Attention-deficit/hyperactivity disorder (ADHD) is a childhood disorder with difficulties in sustaining attention and controlling hyperactivity and impulsivity. According to the Centers for Disease Control and Prevention, 7 percent of children between the ages of 5 and 17 have a diagnosis of ADHD. There are three different levels or types of ADHD: predominantly inattentive, predominantly hyperactive/impulsive and combined type.
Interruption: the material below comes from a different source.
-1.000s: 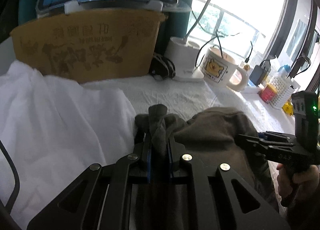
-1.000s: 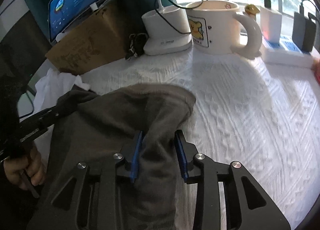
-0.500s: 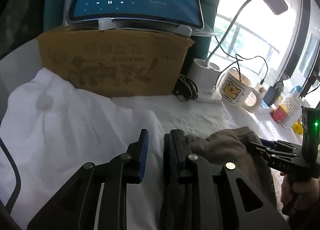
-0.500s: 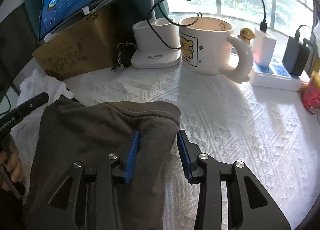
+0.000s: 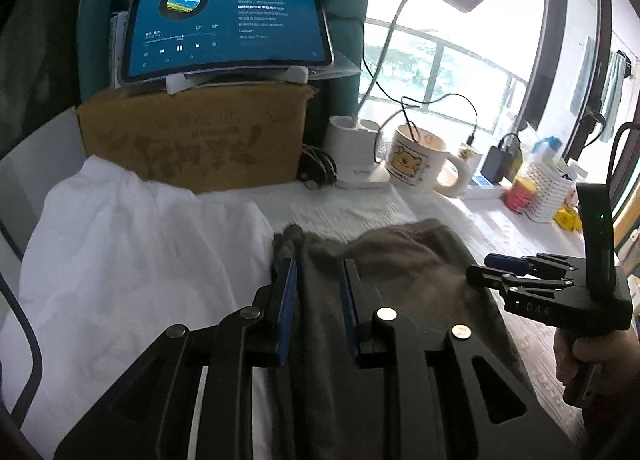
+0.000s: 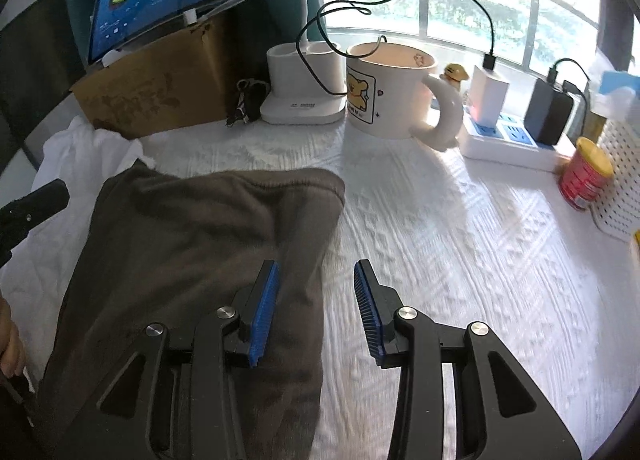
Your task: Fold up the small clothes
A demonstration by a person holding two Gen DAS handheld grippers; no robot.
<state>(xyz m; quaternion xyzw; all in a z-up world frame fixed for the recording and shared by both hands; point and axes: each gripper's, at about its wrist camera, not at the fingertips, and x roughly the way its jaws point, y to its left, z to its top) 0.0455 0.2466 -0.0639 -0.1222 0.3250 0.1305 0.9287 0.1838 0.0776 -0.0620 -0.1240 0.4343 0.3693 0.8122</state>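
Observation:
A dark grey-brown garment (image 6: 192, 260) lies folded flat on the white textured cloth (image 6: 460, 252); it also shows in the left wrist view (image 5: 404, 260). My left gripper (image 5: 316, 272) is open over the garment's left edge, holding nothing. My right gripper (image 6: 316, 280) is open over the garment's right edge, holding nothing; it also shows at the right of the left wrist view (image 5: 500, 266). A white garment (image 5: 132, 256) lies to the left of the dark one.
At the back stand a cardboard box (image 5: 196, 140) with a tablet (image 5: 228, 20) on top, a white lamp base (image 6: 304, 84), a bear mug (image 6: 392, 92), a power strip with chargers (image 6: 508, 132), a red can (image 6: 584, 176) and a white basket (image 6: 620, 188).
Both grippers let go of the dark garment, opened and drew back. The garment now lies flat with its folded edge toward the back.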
Predominantly Inattentive Type

According to the “Diagnostic and Statistical Manual of Mental Disorders,” 4th edition, text revision (DSM-IV-TR), children with the inattentive type of ADHD mainly demonstrate the following symptoms: 1. A lack of attention to detail and careless mistakes in their work. 2. Failure to listen when others are speaking to them. 3. Difficulty following instructions and finishing tasks. 4. Trouble sustaining attention on an activity. 5. Avoidance or dislike of activities that require concentration and effort, such as schoolwork. 6. Difficulty staying organized. 7. Becoming easily distracted by noise or events separate from their task. 8. Tendency to forget important items or routines, such as homework or brushing their teeth. 9. Often loses items, including toys, pencils, homework, etc. While they may also have some symptoms of hyperactivity and impulsivity, these symptoms are of lesser concern. As described by Robert Weis in “Introduction to Abnormal Child and Adolescent Psychology,” children with the inattentive type may be overlooked and diagnosed later because their behavior is not disruptive. They may appear forgetful and distracted, seeming unable to focus in class. Other children with this type may seem disoriented or daydreaming, unable to keep their attention on a task.
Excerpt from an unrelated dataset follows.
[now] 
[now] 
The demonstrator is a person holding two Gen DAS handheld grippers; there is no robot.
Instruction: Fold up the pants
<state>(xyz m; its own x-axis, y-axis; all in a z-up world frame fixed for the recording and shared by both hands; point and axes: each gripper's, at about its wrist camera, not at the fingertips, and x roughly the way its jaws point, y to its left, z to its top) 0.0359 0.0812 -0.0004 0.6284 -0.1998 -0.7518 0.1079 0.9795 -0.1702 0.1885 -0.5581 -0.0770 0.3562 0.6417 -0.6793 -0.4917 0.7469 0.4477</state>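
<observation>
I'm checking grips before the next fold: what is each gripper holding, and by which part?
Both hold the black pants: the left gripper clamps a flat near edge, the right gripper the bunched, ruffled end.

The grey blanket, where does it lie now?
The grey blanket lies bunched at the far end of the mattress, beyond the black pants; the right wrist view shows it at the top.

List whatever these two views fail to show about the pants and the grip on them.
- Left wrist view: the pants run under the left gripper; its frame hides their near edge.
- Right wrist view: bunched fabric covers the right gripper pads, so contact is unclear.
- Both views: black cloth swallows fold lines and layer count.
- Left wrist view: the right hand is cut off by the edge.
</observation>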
Predominantly Hyperactive/Impulsive Type

As described in the “Diagnostic and Statistical Manual of Mental Disorders,” 4th edition, text revision (DSM-IV-TR), children with the hyperactive/impulsive type mainly display the following symptoms: 1. Fidgeting or squirming in their chair. 2. Running or climbing constantly, at inappropriate times. 3. Leaving their seat during class or at home. 4. Seeming constantly on the move, with lots of energy. 5. Talking constantly. 6. Difficulty playing quietly. 7. Struggling to wait for their turn in games and activities. 8. Interrupting others or interfering with others’ activities. 9. Blurting out answers before the other person has finished speaking.

These children may also display symptoms of inattention, but these are not pervasive enough to warrant the diagnosis of the other type. According to Weis, younger children are more likely to be diagnosed with this type. It is thought that these children may later meet criteria for the combined type, but their symptoms of disruptive behavior are apparent earlier.

Combined Type

Children who meet the criteria for the combined type of ADHD demonstrate symptoms of inattention, hyperactivity and impulsivity. Essentially, they meet criteria for both of the previously mentioned types. As described by Weis, children with the combined type seem to be the most severely affected. They are perceived as distracted, constantly moving, impulsive, disruptive and disorganized. They struggle to inhibit their behaviors. The combination of problems in inattention and hyperactive and impulsive behavior leads to significant difficulties for these children. The majority of children with a diagnosis of ADHD have the combined type.